▶ Instructions to follow
Among the lines below, copy exactly those from the one with "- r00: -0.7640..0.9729" through the one with "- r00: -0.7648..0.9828", counting both ends.

▶ Available data
__________
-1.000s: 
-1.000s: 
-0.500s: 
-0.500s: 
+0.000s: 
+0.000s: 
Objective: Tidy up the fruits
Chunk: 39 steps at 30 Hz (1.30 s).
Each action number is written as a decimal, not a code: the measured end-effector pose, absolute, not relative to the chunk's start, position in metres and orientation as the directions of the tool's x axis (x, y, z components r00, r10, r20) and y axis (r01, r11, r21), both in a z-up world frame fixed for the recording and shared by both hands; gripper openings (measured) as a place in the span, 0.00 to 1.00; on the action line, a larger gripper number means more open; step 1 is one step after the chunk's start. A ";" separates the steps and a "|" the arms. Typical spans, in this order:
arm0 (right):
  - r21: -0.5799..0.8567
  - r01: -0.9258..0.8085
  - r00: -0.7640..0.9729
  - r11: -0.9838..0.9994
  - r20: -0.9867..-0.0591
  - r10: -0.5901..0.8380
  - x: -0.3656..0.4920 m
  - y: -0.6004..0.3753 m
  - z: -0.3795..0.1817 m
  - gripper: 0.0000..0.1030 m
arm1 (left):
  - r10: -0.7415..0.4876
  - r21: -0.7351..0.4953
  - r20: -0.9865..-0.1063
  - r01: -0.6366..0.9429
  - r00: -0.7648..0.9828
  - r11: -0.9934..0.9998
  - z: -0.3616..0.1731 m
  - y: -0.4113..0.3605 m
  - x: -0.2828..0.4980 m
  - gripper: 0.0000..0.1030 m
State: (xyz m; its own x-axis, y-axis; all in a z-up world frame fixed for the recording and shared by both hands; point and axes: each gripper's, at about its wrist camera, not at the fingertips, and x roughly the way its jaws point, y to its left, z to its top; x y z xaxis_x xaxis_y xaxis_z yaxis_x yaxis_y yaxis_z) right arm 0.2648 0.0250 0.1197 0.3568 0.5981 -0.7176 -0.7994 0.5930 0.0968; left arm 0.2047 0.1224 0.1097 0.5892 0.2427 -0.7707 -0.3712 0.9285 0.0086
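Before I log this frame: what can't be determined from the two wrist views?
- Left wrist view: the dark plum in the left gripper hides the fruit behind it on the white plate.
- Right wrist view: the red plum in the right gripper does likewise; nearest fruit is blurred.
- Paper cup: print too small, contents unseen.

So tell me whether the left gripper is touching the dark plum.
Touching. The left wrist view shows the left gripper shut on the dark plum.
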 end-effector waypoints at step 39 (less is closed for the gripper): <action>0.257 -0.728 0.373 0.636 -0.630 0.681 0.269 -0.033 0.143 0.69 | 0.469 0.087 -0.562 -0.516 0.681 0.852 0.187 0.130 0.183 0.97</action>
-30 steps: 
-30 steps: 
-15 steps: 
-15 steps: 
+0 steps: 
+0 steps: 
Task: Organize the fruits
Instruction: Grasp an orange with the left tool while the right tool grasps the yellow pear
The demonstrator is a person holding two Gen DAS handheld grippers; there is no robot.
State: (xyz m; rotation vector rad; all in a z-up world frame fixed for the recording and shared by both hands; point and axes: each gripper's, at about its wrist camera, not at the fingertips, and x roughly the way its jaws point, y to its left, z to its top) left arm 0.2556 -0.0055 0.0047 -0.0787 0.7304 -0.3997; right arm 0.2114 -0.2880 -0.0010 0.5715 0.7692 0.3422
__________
▶ Solution to the exercise
  - r00: -0.7640..0.9729
  - r11: -0.9838..0.9994
  - r20: -0.9867..-0.0591
  - r10: -0.5901..0.8380
  - x: -0.3656..0.4920 m
  - y: -0.6004..0.3753 m
  - z: -0.3795..0.1817 m
  - gripper: 0.0000..0.1030 m
arm1 (left):
  - r10: -0.7415..0.4876
  - r21: -0.7351..0.4953
  - r20: -0.9865..-0.1063
  - r01: -0.6366..0.9429
  - r00: -0.7648..0.9828

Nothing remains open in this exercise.